En el plano interpretativo, Alba Rohrwacher ofrece un trabajo sobresaliente por su control y su veracidad. Su personaje evita el sentimentalismo y mantiene una firmeza que da coherencia a cada decisión. Frente a ella, Sarita Choudhury, en el papel de médica y confidente, aporta un contrapunto racional y cálido que equilibra el tono general del film. Francesco Carril, como compañero de trabajo, introduce una mirada exterior, más simple y terrenal, que ayuda a situar a Marta en un contexto social reconocible. Coixet utiliza estas relaciones para desarrollar una reflexión sobre el cuidado, la solidaridad y la dificultad de compartir la vulnerabilidad en una sociedad orientada al rendimiento y la apariencia. Roma aparece entonces como una ciudad que ofrece refugio y a la vez impone distancia, donde los vínculos se diluyen entre la prisa y el aislamiento.
La puesta en escena de Coixet se distingue por su precisión técnica y por una sobriedad que contrasta con la intensidad del tema. El ritmo pausado, lejos de resultar estático, permite que los espectadores perciban los matices de cada escena. El montaje, discreto y funcional, da espacio a los silencios y a los gestos más simples. La directora demuestra su capacidad para organizar el relato sin subrayar los momentos clave, dejando que la emoción surja de la observación directa. Roma se convierte en un personaje adicional, filmada con una mirada que evita el decorativismo. La ciudad refleja el estado interior de la protagonista a través de su luz cambiante, sus calles vacías y sus fachadas desgastadas. Esta coherencia entre entorno y narrativa contribuye a reforzar el tono de madurez del film.

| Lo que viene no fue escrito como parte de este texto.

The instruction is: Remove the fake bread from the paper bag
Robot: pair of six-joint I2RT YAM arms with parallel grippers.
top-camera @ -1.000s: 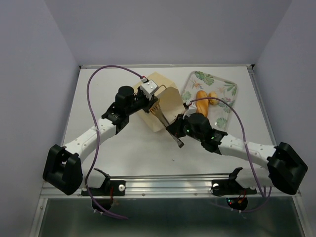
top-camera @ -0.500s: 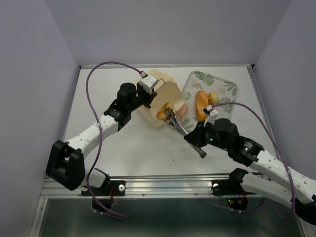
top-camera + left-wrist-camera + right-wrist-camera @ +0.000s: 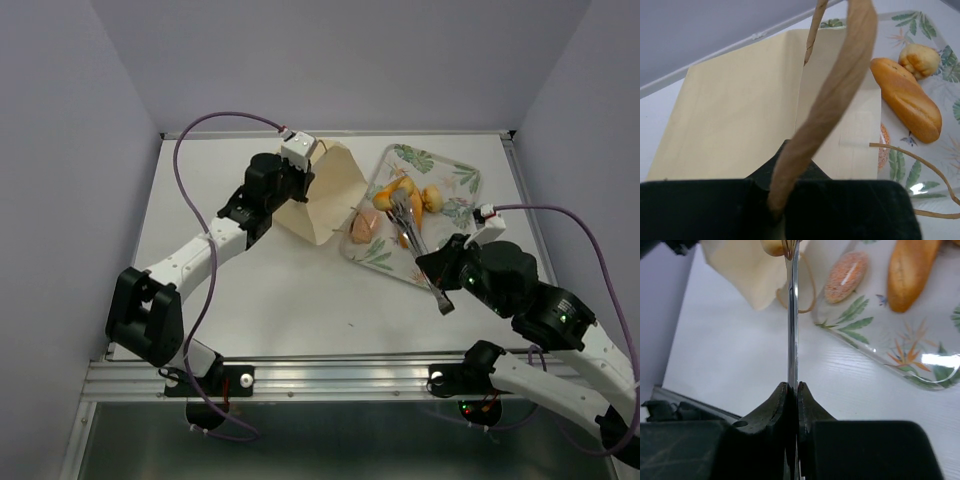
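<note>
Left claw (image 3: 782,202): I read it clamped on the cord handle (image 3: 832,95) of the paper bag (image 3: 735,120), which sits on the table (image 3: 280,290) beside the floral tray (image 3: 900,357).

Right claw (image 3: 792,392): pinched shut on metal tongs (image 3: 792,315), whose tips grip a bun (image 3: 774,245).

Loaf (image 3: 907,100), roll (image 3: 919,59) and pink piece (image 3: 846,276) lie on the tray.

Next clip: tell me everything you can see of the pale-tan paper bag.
The pale-tan kraft paper bag looks matte and stiff, with a sharp side crease and thin brown twisted-cord handles. It lies tipped at the far middle of the white table, mouth towards the floral-print tray. The left gripper is shut on one handle; the other loop trails over the tray's rim.
</note>
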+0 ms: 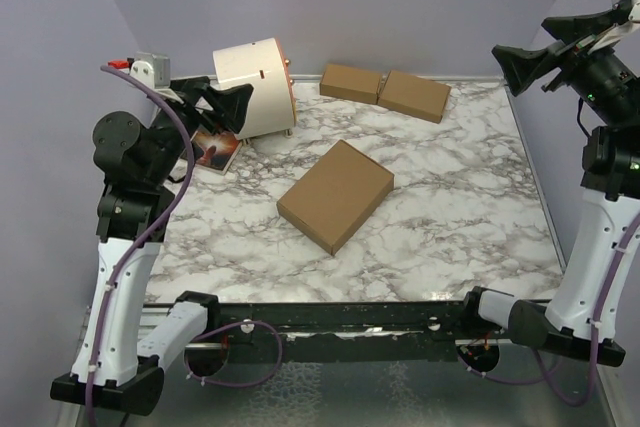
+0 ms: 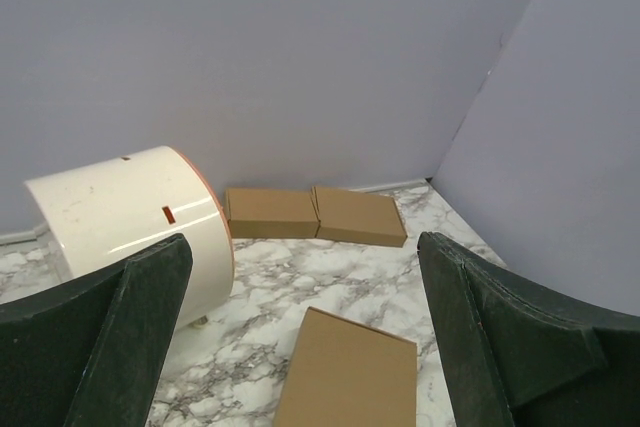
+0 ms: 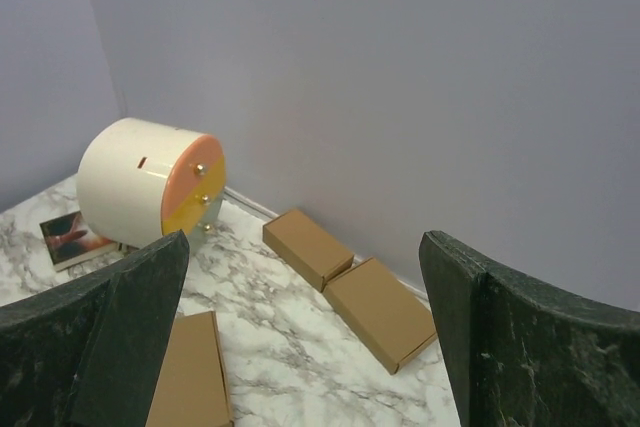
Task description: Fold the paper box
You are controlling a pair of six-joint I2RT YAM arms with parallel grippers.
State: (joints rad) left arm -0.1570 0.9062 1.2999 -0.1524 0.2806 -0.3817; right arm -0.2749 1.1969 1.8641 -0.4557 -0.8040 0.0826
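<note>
Dark-green fingers on your left tool (image 2: 305, 247) and right tool (image 3: 305, 239) are spread wide with nothing between them. Each is held high at its own side, which I judge leaves you an open view of the work. Beyond them, the plain brown cardboard paper box (image 1: 335, 195) lies flat and closed-looking near the middle of the white marble-patterned counter (image 1: 460, 217), touched by neither tool, its long axis running diagonally from your near left toward the far right.
</note>
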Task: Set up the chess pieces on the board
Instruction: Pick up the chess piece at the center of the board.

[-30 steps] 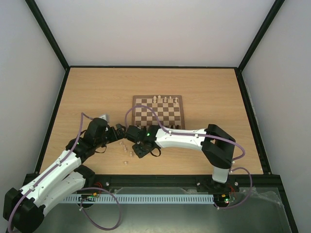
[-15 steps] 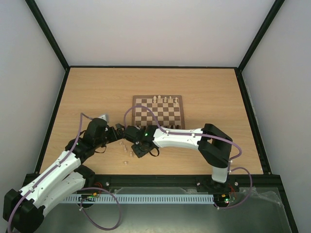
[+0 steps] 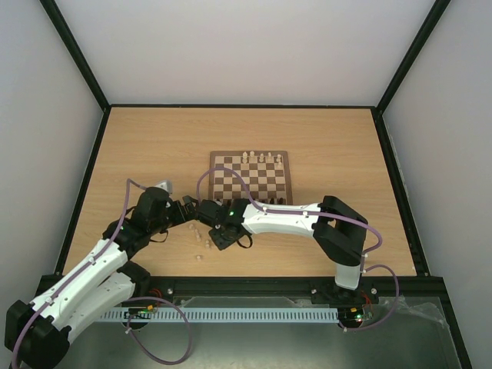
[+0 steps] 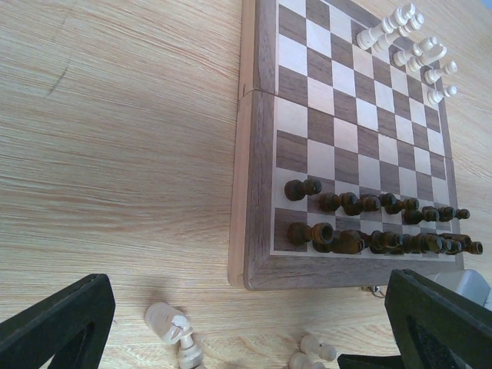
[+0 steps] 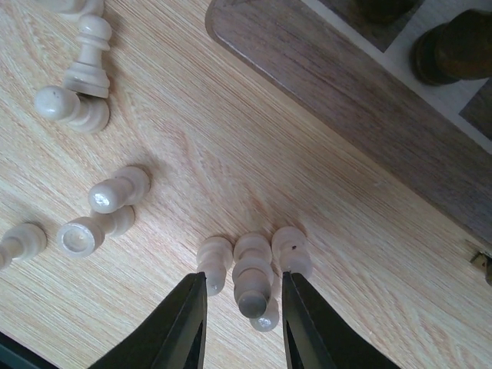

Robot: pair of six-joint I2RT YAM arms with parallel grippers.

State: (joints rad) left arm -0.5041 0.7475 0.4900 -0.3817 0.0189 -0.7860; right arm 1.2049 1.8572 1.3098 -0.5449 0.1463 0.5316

En su tramo final, la película abandona el conflicto exterior y se concentra en la serenidad que sigue al reconocimiento de los límites. Marta asume su situación con una calma que no se confunde con resignación. La cámara de Coixet la acompaña sin insistencia, dejando que el silencio ocupe el lugar de los discursos. La despedida llega sin artificios, con un equilibrio entre lucidez y aceptación. El cierre no busca provocar tristeza, sino dejar la impresión de que la vida continúa en los pequeños actos que se repiten cada día. La música, usada con discreción, complementa esa sensación de continuidad. La directora logra que el final mantenga la coherencia del conjunto, evitando la tentación de una conclusión solemne.
‘Tres adioses’ representa uno de los trabajos más equilibrados de Isabel Coixet en los últimos años. Su capacidad para combinar claridad narrativa, observación detallada y sensibilidad sin excesos la sitúa en una línea de madurez que se apoya en lo cotidiano. La película plantea una reflexión sobre la enfermedad, el amor y la pérdida sin caer en sentimentalismo ni grandilocuencia. Coixet firma un relato honesto, directo y bien estructurado, donde cada imagen cumple una función y cada emoción se expresa con medida. El resultado es una obra coherente y precisa que confirma su posición como una directora interesada en las historias pequeñas que revelan, sin alardes, la resistencia y la dignidad ante lo inevitable.